• [Task statement] Using the line that contains "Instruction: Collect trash" as the first line and the last line of the data as the final one, give every line in that range again exactly.

• [Information supplied]
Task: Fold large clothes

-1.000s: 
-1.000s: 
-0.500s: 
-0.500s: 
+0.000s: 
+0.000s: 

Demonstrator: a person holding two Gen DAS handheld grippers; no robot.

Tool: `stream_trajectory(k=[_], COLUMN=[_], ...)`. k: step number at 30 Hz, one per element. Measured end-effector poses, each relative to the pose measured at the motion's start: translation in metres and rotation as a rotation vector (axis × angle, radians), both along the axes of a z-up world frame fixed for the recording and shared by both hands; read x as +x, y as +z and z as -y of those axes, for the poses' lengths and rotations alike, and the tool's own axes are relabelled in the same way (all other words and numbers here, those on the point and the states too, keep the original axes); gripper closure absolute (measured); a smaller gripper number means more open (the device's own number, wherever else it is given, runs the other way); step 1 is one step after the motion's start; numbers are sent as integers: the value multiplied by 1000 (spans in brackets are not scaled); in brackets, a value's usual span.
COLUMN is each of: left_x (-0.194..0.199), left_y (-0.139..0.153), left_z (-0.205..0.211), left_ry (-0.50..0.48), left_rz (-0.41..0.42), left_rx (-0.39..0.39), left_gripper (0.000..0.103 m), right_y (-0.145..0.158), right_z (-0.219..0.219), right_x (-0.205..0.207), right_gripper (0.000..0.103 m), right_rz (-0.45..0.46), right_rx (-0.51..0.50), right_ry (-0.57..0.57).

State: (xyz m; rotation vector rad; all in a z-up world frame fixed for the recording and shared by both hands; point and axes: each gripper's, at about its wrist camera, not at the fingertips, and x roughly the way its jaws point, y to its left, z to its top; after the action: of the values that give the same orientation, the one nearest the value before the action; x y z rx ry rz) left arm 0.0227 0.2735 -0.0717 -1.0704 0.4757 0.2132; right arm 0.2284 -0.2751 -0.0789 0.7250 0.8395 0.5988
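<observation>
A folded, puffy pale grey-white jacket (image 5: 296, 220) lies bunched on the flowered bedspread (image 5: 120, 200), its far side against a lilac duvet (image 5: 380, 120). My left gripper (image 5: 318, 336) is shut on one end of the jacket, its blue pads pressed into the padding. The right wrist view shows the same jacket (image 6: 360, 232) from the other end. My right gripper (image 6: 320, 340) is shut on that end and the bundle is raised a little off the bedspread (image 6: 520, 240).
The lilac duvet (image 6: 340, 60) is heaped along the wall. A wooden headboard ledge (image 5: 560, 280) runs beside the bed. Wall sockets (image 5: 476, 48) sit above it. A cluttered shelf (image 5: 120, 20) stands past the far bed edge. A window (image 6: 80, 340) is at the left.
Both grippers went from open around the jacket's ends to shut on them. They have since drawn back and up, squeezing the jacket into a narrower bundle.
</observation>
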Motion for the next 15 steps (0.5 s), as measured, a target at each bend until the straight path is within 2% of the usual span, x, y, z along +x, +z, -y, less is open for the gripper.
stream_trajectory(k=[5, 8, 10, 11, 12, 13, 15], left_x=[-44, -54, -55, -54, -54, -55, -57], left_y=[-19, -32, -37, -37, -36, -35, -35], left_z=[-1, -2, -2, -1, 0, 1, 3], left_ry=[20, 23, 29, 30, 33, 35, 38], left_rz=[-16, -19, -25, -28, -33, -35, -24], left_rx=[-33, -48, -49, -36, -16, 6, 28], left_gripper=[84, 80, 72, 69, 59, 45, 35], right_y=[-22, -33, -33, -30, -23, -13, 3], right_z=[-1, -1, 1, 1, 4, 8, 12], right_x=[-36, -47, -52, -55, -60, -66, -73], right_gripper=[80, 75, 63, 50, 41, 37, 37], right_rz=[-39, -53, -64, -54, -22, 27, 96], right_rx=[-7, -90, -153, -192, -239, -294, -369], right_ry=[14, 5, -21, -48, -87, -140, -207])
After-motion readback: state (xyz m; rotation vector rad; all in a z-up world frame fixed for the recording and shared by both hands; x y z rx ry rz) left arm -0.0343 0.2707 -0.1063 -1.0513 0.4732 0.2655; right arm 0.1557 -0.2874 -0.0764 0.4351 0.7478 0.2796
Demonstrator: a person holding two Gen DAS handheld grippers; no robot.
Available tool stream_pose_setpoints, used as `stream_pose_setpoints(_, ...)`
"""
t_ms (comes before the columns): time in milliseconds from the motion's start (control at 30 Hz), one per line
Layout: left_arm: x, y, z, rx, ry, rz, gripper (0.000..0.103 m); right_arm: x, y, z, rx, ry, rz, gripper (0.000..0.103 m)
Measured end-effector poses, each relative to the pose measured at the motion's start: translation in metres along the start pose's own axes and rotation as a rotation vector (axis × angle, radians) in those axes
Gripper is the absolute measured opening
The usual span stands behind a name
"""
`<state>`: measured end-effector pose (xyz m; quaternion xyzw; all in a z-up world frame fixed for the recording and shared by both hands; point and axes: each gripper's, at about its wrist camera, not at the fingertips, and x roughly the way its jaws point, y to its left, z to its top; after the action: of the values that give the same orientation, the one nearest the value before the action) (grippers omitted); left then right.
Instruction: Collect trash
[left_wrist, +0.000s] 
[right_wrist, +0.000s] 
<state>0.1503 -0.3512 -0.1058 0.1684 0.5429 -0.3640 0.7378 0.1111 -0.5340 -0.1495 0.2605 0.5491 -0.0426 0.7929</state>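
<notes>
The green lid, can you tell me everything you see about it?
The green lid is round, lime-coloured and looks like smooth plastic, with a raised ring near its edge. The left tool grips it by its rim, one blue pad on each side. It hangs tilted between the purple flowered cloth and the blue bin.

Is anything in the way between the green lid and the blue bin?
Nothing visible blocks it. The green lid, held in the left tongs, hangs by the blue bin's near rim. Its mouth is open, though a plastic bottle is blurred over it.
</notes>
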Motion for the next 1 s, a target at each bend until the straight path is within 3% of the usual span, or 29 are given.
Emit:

• [Response to this exercise]
Instruction: Collect trash
[left_wrist, +0.000s] 
[right_wrist, +0.000s] 
<state>0.1503 -0.3512 -0.1058 0.1684 0.5429 -0.3640 0.7378 0.1111 -0.5340 -0.1495 0.2605 0.5491 -0.0426 0.7929</state>
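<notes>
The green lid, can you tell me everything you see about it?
The green lid is round, lime-coloured and looks like smooth plastic, with a raised ring near its edge. The left tool grips it by its rim, one blue pad on each side. It hangs tilted between the purple flowered cloth and the blue bin.

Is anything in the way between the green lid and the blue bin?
Nothing visible blocks it. The green lid, held in the left tongs, hangs by the blue bin's near rim. Its mouth is open, though a plastic bottle is blurred over it.
</notes>
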Motion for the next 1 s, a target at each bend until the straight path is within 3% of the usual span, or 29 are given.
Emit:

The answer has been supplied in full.